Außerbetrieblich ist die verpflichtende Angabe des Mindestentgeltes in allen Stellenausschreibungen das Mittel der Wahl zur Erreichung von Einkommenstransparenz (Gleichbehandlungsgesetz §9 (2) und Bundes-Gleichbehandlungsgesetz §7 (5)).

Beiden Instrumenten liegt die Intention zugrunde, dass es auf diese Weise Frauen möglich wird, sich bei Jobauswahl und vor Bewerbungen über die potenziellen Verdienstmöglichkeiten zu informieren und im aufrechten Arbeitsverhältnis mögliche Unterschiede in der tatsächlichen Bezahlung zu erfahren und darauf reagieren zu können.

Beides sollte dazu führen, dass die Lohnschere zwischen den Geschlechtern geringer wird.

Eine Studie aus dem Jahr 2015, beauftragt vom Bundesministerium für Bildung und Frauen zeigte neben den immer wieder geäußerten Erfahrungen von Betroffenen Arbeitnehmer*innen, Interessensvertreter*innen und HR-Verantwortlichen aber mittlerweile auch, dass das Ergebnis nicht in dem Ausmaß eintritt, wie es gewünscht war.

Einerseits sei das Mindestgehalt als Orientierung bei der Stellenwahl wenig geeignet, da es wesentliche Informationen über die tatsächlich herrschende Gehaltsstruktur in Unternehmen nicht preisgibt bzw. geben will. Andererseits seien Einkommensberichte oftmals zu wenig bekannt, oft unklar in der Interpretation und durch Verschwiegenheitsverpflichtungen wenig geeignet, um zu Diskussionen anzuregen. Zusätzlich sehen sich Betroffene aus unterschiedlichen Gründen oft nicht in der Position, innerbetriebliche Strukturen zu hinterfragen, beziehungsweise befürchten Nachteile, wenn sie diese bei Gehaltsverhandlungen ansprechen.

Eine aktuelle Studie der Universität Mannheim aus 2022 zeigte darüber hinaus im Vergleich zwischen berichtspflichtigen und nicht-berichtspflichtigen Unternehmen, dass Einkommensberichte so gut wie keine wesentlichen Effekte auf eine Verringerung des Pay-Gaps hatten.

Die Forscher*innen folgerten daher unter anderem, dass die reine betriebsinterne Information über die Gehaltsunterschiede zu wenig sei. Eine Information nach außen gäbe den Betroffenen die Möglichkeit sich eingehender und mit weniger Druck ein Bild über ihre zukünftige Arbeitsumgebung zu machen. Das sei auch deswegen hilfreich, weil Frauen oftmals weniger risikofreudig im Verhandlungsverhalten in Gehaltsgesprächen wären und leider immer noch über schlechtere berufliche Netzwerke verfügten, die ihnen diese Vorinformationen liefern könnten. Außerdem würde eine erwartbare öffentliche Diskussion über Gehaltsunterschiede Firmen dazu sich zu verbessern und Frauen davon zumindest ein Stück weit befreien, die alleinige Last der Verantwortung für ihre Diskriminierung zu übernehmen.

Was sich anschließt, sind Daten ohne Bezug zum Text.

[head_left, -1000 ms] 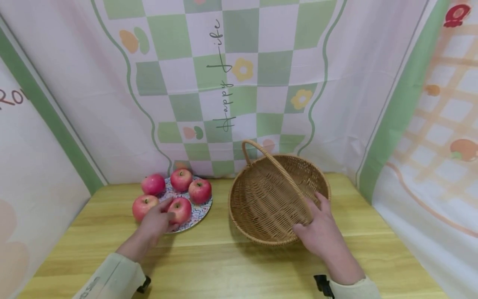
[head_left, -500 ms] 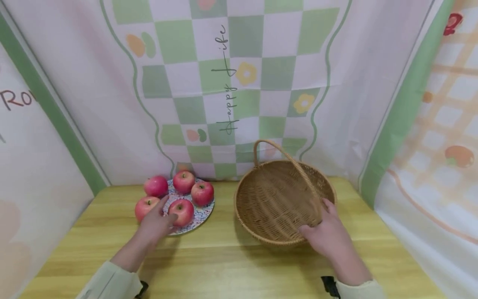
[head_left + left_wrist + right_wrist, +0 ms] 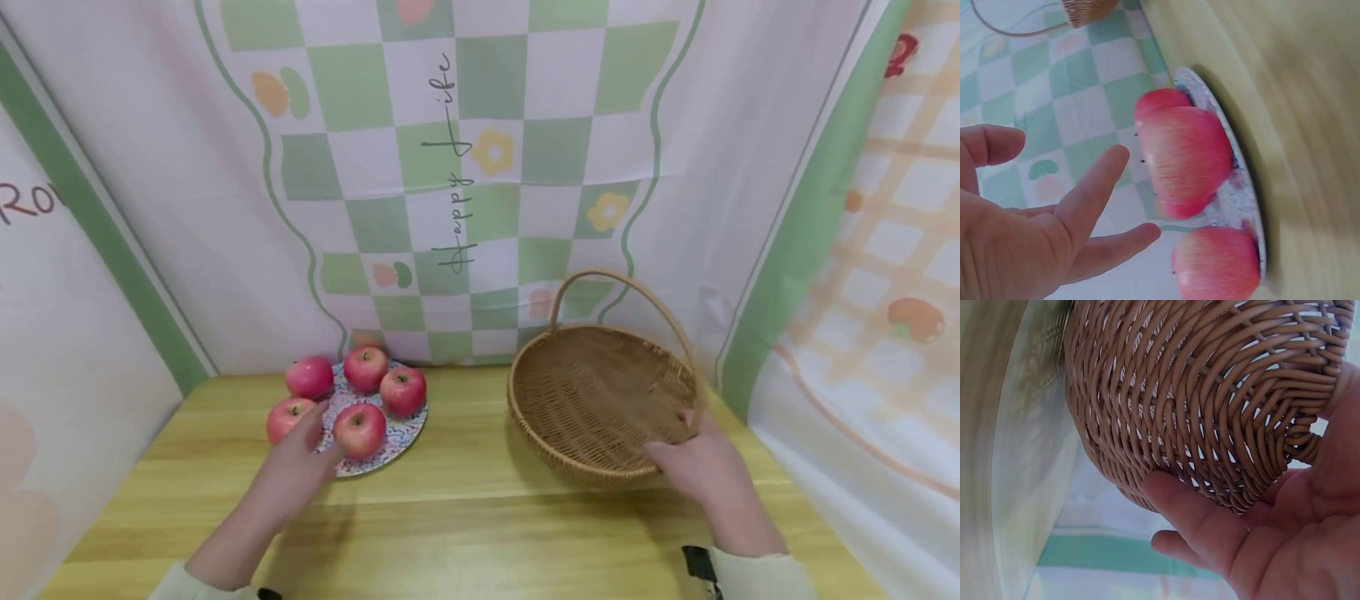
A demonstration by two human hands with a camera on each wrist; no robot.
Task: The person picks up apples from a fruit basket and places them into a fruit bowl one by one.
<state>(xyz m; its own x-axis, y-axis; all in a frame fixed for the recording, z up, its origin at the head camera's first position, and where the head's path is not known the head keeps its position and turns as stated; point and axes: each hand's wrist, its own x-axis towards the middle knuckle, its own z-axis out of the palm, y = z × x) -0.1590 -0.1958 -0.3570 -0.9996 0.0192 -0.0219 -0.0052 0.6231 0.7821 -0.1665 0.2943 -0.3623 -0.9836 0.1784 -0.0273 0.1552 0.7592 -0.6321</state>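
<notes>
Several red apples sit on and around a speckled plate [image 3: 402, 440] at the left of the table; the front apple [image 3: 360, 432] is nearest my left hand [image 3: 294, 467]. That hand has its fingers spread and holds nothing; the left wrist view shows a gap between its fingertips and the apples [image 3: 1188, 156]. On the right, my right hand [image 3: 712, 467] grips the wicker basket [image 3: 592, 396] at its right side, by the foot of the handle. Its thumb lies over the rim, while its fingers [image 3: 1188, 509] support the woven outside. Nothing lies in the basket.
The wooden table [image 3: 442, 533] ends at the back against a hanging checkered cloth [image 3: 487, 200]. Cloth panels also rise at the left and right sides. The basket's arched handle [image 3: 626, 283] stands above its rim.
The basket has shifted to the right with my right hand, and its handle shows more as an arch. My left hand has drawn back from the front apple, which stays on the plate.
</notes>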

Aus unserer Sicht könnten Firmen und andere ausschreibende Stellen die Information über den aktuellen Pay-Gap in ihrem Bereich auch als Benchmark und Mittel zum Wettbewerb um die besten Arbeitnehmer*innen nutzen, ohne Rückschlüsse auf Einzelpersonen fürchten zu müssen. Im Falle, dass keine Berichtspflicht vorliegt und auch freiwillig keine Berichte verfasst werden, könnten Branchendaten oder analoge, ähnlich aussagekräftige Quellen herangezogen werden. Sollte auch dies nicht möglich sein, müsste auch diese Tatsache verpflichtend angegeben werden.

Information ist Macht!

Daher hätte diese Art der Vorabinformation vor allem den Nutzen, dass Frauen schon bei der Berufswahl, vor Umschulungsüberlegungen oder Branchenwechsel, gut erkennen können, wie sich ihre finanzielle Zukunft durch Erwerbsarbeit gestalten kann: also jedenfalls deutlich früher als bisher, mit deutlich mehr Handlungsspielraum.